◆ **Exercise**:
Copy the listing that follows exactly. Its pictures do not belong in the copy.

◆ **Data**:
___
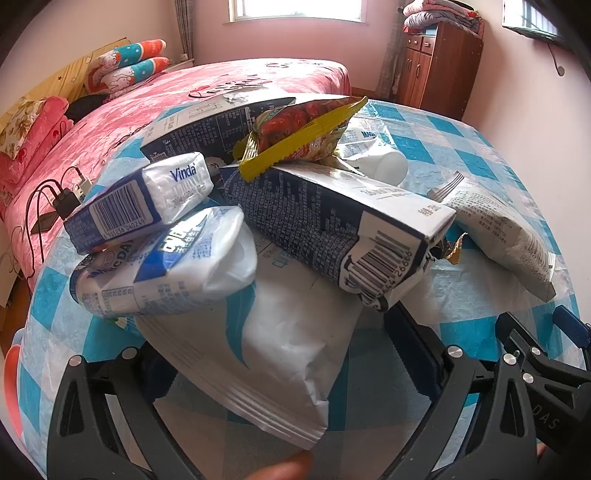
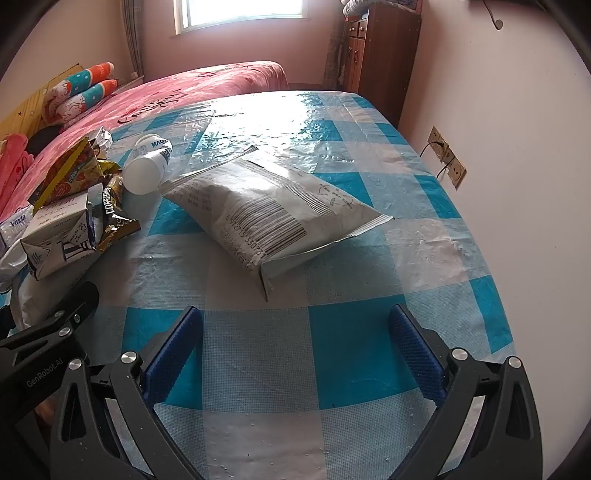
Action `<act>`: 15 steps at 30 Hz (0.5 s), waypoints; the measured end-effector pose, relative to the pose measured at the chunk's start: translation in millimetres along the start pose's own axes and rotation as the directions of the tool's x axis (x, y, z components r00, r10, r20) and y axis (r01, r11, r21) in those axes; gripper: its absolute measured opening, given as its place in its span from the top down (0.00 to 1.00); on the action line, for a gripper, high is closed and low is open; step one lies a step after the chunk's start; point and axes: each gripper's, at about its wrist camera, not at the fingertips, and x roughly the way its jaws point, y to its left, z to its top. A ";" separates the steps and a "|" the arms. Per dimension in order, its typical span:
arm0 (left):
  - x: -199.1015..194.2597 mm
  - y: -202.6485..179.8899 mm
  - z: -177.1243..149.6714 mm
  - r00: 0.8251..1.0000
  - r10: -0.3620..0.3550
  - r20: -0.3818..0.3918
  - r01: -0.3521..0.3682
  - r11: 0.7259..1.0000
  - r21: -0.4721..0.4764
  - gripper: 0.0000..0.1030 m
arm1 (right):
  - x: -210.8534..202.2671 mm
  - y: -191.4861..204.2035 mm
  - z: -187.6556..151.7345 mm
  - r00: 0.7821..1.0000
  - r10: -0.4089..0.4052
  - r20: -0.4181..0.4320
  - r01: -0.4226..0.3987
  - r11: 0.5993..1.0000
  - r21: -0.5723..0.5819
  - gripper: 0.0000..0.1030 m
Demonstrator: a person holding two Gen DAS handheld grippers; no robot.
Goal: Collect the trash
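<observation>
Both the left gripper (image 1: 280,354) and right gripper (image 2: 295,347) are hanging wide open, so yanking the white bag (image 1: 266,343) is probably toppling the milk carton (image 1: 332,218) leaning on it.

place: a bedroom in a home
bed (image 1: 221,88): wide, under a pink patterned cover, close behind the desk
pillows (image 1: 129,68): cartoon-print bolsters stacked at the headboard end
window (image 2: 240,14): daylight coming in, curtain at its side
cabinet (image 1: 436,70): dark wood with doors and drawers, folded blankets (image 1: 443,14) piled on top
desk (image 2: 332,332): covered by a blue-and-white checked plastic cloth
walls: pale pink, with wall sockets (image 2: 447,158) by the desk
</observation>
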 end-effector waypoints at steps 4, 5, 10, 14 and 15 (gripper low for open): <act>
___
◆ **Written response**:
Action `<act>`: 15 steps at 30 Hz (0.5 s), waypoints; the measured end-effector pose, relative to the pose measured at the chunk's start: translation in millimetres along the start pose's own axes and rotation as the directions of the tool's x axis (x, y, z components r00, r10, r20) and y axis (r01, r11, r21) in those axes; gripper: its absolute measured opening, given as its place in its span from the top down (0.00 to 1.00); on the action line, for a gripper, high is closed and low is open; step one lies a step after the chunk's start; point and axes: each gripper's, at about its wrist camera, not at the fingertips, and x roughly the way its jaws point, y to its left, z to its top. A ";" separates the steps and a "|" the arms. Per dimension in order, its typical span:
arm0 (left):
  - x: -199.1015..194.2597 mm
  - y: -202.6485..179.8899 mm
  - z: -177.1243..149.6714 mm
  - r00: 0.8251..1.0000
  - r10: -0.3620..0.3550
  - r20: -0.3818..0.3918
  - r01: -0.3521..0.3682
  - r11: 0.7259..1.0000
  - r21: -0.4721..0.4764
  - gripper: 0.0000..0.1030 m
arm1 (right):
  - x: -210.8534..202.2671 mm
  - y: -191.4861..204.2035 mm
  - z: -187.6556..151.7345 mm
  - r00: 0.7821..1.0000
  - r10: -0.4089..0.4052
  - r20: -0.4181..0.4320
  - r01: -0.4226..0.3987
  - r11: 0.5993..1.0000
  - r21: -0.5723..0.5819
  - gripper: 0.0000..0.1030 m
Demonstrator: a person holding two Gen DAS handheld grippers; no robot.
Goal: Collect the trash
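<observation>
Both the left gripper (image 1: 280,354) and right gripper (image 2: 295,347) are hanging wide open, so yanking the white bag (image 1: 266,343) is probably toppling the milk carton (image 1: 332,218) leaning on it.

place: a bedroom in a home
bed (image 1: 221,88): wide, under a pink patterned cover, close behind the desk
pillows (image 1: 129,68): cartoon-print bolsters stacked at the headboard end
window (image 2: 240,14): daylight coming in, curtain at its side
cabinet (image 1: 436,70): dark wood with doors and drawers, folded blankets (image 1: 443,14) piled on top
desk (image 2: 332,332): covered by a blue-and-white checked plastic cloth
walls: pale pink, with wall sockets (image 2: 447,158) by the desk
</observation>
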 end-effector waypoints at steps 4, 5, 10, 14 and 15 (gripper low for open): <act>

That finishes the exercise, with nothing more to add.